Edited on Wed Mar-19-08 12:16 AM by swimmernsecretsea
And I've had discussions of this sort with others on the GLBT forum. I feel that if someone not answered this question, and refuses to, their private life should indeed be respected. I have to admit that when a politician or religious leader actively promotes discrimination and attempts to deny the rights of the LGBT community, then the gloves are off. Allowing someone who seeks to harm others through their acts of prejudice and internalized homophobia while taking advantage of what protections we have and continuing to have sexual and personal relationships negates their right. I do understand that this is my belief, however, and that this is not universally agreed upon.

Arthur C. Clarke came from a generation that had far less freedoms than we enjoy today, and for whom not only public but self-denial was common and reflexive. He had been outed publicly long ago, however, and did not dispute this. At that point, it is a part of his biography that can't be denied. Excluding elements of a person's life in his obituary is a holdover from a previous era, and no longer does any good to a person or his survivors. It shouldn't be excluded as if it were something to be ashamed of, but in past history it often was.

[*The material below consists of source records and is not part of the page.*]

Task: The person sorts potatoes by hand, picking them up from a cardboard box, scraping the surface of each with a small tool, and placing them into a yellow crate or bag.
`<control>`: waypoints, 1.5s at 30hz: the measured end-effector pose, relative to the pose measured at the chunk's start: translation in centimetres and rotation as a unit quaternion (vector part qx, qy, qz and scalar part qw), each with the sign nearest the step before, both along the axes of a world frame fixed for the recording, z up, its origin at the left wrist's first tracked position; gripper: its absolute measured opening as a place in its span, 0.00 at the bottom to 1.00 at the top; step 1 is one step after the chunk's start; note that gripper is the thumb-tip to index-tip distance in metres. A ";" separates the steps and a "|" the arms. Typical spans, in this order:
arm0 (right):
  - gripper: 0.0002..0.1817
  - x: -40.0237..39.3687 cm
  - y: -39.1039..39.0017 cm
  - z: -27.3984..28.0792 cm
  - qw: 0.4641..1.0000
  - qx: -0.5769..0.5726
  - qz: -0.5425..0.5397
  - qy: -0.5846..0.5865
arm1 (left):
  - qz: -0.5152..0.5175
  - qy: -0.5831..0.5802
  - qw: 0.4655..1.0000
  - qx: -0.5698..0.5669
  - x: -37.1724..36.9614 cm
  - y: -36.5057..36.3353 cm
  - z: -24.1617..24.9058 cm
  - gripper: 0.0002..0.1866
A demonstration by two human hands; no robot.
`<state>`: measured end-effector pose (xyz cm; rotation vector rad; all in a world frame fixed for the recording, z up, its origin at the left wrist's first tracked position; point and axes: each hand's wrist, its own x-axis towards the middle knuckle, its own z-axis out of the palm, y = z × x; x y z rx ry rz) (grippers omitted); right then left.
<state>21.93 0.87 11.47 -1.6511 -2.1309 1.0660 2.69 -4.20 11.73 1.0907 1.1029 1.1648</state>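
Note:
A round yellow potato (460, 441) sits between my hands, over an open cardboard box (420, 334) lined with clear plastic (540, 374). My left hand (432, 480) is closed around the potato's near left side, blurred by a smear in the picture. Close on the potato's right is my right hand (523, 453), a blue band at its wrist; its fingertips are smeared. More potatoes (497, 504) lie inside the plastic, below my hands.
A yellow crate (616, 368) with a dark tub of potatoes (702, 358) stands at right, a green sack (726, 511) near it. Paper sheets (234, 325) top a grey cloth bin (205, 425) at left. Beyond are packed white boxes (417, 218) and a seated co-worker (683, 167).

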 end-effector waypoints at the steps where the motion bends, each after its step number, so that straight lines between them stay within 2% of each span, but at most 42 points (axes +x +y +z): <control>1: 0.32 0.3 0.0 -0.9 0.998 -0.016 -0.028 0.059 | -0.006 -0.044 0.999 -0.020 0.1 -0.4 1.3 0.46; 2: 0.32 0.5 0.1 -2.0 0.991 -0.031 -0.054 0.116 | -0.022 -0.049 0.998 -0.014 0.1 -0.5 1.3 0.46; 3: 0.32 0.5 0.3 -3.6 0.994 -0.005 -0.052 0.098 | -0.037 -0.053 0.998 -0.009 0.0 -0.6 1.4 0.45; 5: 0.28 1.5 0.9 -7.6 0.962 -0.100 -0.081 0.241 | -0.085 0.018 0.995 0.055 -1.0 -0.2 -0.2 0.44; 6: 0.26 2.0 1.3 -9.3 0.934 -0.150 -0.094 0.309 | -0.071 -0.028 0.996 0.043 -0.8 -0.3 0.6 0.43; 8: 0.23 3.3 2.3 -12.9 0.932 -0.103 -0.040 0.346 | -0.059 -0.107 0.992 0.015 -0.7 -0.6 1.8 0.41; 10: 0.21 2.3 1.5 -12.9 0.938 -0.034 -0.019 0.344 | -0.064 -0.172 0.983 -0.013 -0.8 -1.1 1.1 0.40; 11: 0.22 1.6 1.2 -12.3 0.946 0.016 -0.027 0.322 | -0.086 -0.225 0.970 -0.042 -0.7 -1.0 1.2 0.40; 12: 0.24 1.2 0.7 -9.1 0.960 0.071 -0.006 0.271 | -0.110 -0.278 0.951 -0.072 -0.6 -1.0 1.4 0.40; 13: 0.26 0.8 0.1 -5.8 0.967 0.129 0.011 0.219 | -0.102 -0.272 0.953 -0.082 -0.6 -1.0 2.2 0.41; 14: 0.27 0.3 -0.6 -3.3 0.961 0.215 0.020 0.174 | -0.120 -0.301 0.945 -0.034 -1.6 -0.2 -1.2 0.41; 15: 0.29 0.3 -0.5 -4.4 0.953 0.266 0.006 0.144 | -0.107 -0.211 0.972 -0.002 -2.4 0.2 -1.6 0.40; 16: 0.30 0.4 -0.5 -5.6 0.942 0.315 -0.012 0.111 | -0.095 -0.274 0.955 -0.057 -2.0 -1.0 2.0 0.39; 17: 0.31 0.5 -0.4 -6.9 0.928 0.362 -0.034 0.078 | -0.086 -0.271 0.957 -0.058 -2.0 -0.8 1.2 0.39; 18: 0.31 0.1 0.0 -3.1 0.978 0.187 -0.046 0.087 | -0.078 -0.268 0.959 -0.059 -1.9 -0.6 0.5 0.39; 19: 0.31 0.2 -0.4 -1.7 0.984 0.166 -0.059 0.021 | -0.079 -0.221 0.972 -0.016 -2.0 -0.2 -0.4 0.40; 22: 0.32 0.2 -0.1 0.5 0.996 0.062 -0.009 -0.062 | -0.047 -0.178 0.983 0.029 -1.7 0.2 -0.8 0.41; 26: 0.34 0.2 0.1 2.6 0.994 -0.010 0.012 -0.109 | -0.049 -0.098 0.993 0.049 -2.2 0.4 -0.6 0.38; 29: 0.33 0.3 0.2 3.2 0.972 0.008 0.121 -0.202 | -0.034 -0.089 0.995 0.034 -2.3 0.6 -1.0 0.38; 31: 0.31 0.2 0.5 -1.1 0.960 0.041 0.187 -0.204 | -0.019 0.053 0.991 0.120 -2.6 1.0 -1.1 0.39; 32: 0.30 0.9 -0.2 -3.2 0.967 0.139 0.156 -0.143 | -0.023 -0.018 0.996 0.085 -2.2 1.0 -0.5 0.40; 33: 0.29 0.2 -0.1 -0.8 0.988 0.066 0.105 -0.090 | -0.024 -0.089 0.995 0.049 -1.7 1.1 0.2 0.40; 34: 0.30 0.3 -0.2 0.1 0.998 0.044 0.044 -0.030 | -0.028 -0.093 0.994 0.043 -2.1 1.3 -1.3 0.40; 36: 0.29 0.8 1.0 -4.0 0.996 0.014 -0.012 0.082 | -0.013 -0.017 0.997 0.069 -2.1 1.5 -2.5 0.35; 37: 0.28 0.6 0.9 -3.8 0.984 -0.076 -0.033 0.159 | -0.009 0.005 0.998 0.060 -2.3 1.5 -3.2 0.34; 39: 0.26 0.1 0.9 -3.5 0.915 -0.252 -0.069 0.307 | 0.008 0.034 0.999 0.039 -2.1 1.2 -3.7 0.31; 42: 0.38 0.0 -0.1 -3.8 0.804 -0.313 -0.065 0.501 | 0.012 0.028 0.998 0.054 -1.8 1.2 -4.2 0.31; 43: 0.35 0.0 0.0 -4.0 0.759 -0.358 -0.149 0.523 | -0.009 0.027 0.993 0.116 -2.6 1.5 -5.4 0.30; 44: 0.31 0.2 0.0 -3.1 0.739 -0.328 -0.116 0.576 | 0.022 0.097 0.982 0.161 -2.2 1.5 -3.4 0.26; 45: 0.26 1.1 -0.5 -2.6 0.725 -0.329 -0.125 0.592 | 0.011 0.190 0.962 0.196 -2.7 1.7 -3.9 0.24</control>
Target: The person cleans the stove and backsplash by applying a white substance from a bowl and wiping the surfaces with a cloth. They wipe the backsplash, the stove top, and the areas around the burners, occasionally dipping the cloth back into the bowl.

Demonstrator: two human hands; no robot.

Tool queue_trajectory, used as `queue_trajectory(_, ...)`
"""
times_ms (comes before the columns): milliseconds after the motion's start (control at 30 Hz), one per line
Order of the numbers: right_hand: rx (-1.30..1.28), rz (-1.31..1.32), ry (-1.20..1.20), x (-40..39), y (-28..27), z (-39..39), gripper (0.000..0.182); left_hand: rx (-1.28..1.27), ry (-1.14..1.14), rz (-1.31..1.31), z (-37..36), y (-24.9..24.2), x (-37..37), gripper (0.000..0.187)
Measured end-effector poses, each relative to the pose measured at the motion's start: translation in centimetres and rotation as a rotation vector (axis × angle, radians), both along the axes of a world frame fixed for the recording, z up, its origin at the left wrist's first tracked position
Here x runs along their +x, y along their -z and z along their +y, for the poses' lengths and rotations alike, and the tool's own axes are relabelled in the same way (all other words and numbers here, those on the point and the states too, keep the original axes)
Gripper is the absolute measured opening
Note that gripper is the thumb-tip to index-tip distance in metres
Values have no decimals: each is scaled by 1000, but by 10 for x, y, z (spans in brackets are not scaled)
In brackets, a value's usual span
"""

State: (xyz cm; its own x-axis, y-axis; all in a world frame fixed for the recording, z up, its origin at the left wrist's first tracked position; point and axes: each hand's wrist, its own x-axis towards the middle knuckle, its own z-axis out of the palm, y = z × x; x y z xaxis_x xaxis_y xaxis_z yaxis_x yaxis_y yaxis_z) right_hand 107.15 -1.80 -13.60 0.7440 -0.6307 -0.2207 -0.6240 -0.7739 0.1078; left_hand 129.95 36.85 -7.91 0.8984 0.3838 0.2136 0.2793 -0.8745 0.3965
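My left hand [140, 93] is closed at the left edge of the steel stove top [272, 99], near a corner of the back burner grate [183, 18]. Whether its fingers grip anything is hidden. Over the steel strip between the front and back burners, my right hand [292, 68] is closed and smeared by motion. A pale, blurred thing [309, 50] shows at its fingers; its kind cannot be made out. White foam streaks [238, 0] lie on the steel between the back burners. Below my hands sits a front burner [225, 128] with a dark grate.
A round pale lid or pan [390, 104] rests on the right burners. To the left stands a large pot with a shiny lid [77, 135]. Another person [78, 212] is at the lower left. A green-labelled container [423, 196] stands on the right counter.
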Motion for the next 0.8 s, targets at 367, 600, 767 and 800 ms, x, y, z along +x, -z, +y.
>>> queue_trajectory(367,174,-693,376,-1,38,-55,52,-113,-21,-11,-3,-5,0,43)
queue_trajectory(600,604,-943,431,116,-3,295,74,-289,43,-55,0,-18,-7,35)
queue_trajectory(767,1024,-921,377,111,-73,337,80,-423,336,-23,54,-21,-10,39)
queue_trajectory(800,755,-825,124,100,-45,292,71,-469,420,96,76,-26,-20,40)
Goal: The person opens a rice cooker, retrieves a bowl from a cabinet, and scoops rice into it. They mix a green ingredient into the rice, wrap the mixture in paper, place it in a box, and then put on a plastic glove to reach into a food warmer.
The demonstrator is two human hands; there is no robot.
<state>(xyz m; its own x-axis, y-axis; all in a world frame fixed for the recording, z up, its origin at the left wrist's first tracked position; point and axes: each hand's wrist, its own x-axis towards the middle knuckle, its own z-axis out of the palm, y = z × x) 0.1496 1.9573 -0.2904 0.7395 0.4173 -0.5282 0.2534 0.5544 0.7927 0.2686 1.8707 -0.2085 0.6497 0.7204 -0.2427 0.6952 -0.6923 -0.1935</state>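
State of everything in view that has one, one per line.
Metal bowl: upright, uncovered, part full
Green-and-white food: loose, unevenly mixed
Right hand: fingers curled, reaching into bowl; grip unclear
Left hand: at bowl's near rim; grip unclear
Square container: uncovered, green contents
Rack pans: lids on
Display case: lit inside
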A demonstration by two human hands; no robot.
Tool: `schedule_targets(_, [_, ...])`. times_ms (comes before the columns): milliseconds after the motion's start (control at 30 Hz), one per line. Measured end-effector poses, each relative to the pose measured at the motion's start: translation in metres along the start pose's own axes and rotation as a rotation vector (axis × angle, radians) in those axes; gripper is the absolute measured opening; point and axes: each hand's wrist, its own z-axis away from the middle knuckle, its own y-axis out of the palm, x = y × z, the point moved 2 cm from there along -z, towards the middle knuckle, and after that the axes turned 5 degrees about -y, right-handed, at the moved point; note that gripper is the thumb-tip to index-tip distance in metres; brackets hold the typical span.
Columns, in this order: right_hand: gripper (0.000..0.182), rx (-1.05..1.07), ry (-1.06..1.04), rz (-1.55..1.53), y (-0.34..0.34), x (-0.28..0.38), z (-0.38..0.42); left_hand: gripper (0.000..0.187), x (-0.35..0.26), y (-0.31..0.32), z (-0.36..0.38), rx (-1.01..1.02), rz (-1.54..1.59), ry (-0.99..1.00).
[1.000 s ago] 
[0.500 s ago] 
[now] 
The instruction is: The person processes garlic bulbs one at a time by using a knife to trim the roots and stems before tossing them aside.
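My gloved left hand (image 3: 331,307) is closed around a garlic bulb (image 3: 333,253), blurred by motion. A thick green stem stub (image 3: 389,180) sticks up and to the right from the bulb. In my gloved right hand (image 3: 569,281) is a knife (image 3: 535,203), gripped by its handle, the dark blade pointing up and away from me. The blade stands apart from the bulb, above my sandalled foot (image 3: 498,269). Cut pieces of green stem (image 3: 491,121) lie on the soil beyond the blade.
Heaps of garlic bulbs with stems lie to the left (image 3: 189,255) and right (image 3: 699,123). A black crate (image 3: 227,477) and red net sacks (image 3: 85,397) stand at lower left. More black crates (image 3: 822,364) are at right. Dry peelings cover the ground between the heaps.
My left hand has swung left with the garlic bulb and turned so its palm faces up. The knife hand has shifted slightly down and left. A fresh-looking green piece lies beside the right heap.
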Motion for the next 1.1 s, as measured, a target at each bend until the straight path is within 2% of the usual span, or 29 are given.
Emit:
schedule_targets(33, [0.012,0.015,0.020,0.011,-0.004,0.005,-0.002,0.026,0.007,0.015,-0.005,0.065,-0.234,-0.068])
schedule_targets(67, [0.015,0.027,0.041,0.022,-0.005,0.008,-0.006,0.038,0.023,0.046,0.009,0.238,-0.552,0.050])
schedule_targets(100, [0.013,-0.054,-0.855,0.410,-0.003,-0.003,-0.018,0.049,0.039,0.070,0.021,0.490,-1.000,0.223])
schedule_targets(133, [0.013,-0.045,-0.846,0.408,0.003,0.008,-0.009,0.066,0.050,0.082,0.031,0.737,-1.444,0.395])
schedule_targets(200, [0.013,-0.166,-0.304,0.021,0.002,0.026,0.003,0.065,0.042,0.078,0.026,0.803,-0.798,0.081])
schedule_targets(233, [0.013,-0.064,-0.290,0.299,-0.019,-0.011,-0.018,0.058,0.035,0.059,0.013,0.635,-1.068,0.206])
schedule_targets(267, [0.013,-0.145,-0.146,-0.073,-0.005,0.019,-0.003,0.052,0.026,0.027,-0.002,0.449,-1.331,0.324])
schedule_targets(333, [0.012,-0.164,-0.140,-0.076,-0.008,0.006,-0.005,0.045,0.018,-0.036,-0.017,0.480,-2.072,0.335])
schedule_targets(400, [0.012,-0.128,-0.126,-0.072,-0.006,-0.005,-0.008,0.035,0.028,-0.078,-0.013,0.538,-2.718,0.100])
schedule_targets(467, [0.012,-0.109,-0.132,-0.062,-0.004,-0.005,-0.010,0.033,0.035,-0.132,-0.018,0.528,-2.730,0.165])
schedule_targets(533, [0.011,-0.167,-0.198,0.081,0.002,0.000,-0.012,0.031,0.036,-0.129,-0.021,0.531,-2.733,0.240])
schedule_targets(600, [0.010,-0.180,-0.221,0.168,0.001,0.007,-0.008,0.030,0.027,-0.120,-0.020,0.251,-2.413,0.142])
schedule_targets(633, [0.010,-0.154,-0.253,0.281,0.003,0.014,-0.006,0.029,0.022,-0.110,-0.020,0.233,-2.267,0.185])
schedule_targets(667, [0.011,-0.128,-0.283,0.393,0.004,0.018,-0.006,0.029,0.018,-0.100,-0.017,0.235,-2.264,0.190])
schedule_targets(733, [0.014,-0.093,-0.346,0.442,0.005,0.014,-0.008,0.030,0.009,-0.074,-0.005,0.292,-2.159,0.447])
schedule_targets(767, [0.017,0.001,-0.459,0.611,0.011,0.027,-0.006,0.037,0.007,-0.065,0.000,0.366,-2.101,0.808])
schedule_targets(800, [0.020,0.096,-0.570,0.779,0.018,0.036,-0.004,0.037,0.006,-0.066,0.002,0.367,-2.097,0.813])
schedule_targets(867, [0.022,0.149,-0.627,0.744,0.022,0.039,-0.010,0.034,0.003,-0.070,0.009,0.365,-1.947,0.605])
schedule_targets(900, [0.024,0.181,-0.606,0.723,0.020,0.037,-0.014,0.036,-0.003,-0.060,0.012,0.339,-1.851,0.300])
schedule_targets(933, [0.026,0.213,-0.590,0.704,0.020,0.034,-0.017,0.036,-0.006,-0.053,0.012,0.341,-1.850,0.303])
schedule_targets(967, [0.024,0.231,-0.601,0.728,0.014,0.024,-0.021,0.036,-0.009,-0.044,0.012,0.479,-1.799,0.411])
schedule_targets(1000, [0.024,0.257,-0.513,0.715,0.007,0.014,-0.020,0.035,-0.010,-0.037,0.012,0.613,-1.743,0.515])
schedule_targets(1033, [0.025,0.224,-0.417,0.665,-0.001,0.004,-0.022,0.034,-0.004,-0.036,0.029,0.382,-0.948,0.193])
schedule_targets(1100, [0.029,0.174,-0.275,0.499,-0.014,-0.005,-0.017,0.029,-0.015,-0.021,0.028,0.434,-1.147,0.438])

Continuing this quaint but useless habit in journalism no longer has a purpose.

One of the very first science fiction novels I ever encountered was "2001: A Space Odyssey." The story was important to me because it showed me the progression of our civilization, the efforts of our current civilization to progress, and the unknown and sometimes hazardous motion forward of our future. I moved on to "Rendezvous with Rama," a book about the first historic encounter with an alien culture. I read "Rendezvous With Rama" when I was in an accelerated learning program in high school in the '70's, partly due to the influence of the instructor, who I adored and considered my mentor. It would have meant so much to learn of Arthur Clarke's private life, the portion he chose to keep secret most of his life, but that's all water under the bridge now. The secret is out of the bag now, so why not bring that to generations to come that would benefit from another example of our rich LGBT history?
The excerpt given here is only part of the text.